Primers (and their sequences) used for RT-PCR
| Primer target | Sequence forward | Sequence reverse |
|---|---|---|
| Bax | CGGGTTGTCGCCCTTTTCTA | GTCCAATGTCCAGCCCATG |
| Bcl2 | CGACGACTTCTCCCGCCGCTACCGC | CCGCATGCTGGGGCCGTACAGTTCC |
| Caspase3 | TGGAACAAATGGACCTGTTGACC | AGGACTCAAATTCTGTTGCCACC |
| ZO1 | CTCAAGTTCCTGAAGCCGGT | CGACGAGGAGTCGGATGATT |
| Claudin1 | CCATCTTTGTGGCCACCGTT | CCATTCGCATCTTCTGTGCC |
| Occludin | GAGAGATGCACGTTCGACCA | CGGGAGGAGAGGTCCATTTG |
| Nrf2 | TAGATGACCATGAGTCGCTTGC | GCCAAACTTGCTCCATGTCC |
| HO1 | TCTATCGTGCTCGCATGAAC | CTGTCTGTGAGGGACTCTGG |
| NQO1 | TACGACAACGGTCCTTTCCAG | ACAGAAACGCAGGATGCCACT |
| β-actin | CTCTTCCAGCCTTCCTTCCT | GGGCAGTGATCTCTTTCTGC |
Detection and determination of protein concentration
In T25 cell culture flasks, HT29 cells (1 × 106 cells/flask) were added and cultured for a duration of 24 h.
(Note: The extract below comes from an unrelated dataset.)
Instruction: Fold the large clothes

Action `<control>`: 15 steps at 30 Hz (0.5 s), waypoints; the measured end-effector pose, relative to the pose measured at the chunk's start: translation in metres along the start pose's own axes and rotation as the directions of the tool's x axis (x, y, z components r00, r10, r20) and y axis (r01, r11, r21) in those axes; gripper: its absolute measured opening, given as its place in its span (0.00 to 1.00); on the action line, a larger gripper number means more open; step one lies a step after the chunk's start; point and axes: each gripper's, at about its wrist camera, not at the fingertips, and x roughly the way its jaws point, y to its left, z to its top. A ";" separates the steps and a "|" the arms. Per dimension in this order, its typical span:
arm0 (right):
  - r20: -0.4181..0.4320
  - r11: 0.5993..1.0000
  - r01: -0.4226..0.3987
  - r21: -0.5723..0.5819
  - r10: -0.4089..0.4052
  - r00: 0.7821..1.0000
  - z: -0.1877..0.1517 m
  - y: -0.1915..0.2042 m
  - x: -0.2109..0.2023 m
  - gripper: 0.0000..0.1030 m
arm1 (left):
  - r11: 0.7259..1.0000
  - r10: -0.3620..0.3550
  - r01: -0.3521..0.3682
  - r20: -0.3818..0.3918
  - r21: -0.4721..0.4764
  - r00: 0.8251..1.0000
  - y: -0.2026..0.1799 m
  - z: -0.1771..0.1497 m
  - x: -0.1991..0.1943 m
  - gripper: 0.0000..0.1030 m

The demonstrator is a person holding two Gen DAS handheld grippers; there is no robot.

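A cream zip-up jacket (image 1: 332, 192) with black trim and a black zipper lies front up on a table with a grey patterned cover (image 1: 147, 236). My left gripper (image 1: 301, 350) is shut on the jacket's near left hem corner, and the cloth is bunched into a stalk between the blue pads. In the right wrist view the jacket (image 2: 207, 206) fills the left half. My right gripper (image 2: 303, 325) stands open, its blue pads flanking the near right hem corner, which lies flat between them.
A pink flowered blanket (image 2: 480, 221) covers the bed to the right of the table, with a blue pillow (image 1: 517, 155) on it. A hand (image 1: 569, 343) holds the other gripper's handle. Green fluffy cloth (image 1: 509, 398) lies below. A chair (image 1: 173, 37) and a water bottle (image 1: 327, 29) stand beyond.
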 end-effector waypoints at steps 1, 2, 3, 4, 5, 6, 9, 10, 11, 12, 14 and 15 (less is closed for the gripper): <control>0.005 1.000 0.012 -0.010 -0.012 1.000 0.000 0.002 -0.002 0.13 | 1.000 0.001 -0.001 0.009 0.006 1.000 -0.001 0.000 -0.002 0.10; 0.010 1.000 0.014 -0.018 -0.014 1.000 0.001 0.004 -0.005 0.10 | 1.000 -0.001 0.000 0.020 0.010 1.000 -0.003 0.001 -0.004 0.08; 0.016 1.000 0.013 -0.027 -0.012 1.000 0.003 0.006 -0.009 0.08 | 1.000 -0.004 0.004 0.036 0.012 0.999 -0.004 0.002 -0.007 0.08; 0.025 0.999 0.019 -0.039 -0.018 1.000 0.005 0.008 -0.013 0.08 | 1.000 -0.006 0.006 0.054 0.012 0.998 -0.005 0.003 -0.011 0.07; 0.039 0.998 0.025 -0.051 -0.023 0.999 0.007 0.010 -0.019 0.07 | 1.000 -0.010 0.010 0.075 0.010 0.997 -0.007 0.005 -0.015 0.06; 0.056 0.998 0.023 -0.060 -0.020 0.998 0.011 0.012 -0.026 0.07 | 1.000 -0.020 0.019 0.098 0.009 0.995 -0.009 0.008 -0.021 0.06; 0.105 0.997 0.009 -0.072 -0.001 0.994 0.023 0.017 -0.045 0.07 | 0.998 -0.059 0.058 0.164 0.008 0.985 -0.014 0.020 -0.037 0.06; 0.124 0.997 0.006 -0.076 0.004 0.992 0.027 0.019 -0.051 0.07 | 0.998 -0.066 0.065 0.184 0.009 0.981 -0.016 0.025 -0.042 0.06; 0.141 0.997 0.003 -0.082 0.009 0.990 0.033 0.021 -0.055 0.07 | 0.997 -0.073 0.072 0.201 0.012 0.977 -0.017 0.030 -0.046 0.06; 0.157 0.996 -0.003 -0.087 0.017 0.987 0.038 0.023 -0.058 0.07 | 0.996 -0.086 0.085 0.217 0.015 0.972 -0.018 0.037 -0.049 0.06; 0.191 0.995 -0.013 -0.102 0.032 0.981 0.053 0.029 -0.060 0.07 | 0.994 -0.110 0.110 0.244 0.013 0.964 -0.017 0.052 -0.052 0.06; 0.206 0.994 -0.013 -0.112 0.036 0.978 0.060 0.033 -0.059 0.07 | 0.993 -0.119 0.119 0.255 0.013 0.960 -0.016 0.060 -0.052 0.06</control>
Every medium was eliminated, and the medium devoid of supplements was added. After that, the cells were cultivated for 30 min with either a vehicle or 1 mg/mL of GABA. The cells were then separated and lysed employing a solution for protein extraction in order to perform the radio immunoprecipitation test (RIPA, Thermo Fisher, USA). Proteins in the lysates were resolved by SDS-PAGE and transferred to a Whatman nitrocellulose membrane (Dassel, Germany) after being centrifuged at 13,000 × g at 4 °C. After 2 h of incubation in tris-buffer saline (harboring 0.05% Tween 20 and 5% BSA), the membranes were left for 8 to 10 h at 4 °C to be treated with primary antibodies. Next, an ECL reagent was used to identify the secondary antibody that had been coupled with horseradish peroxidase after it had reacted for 2 h at RT. Using ImageJ, the discovered band was densitometrically estimated. (raw images of the western blot analysis are included in Supplementary File-WB original images).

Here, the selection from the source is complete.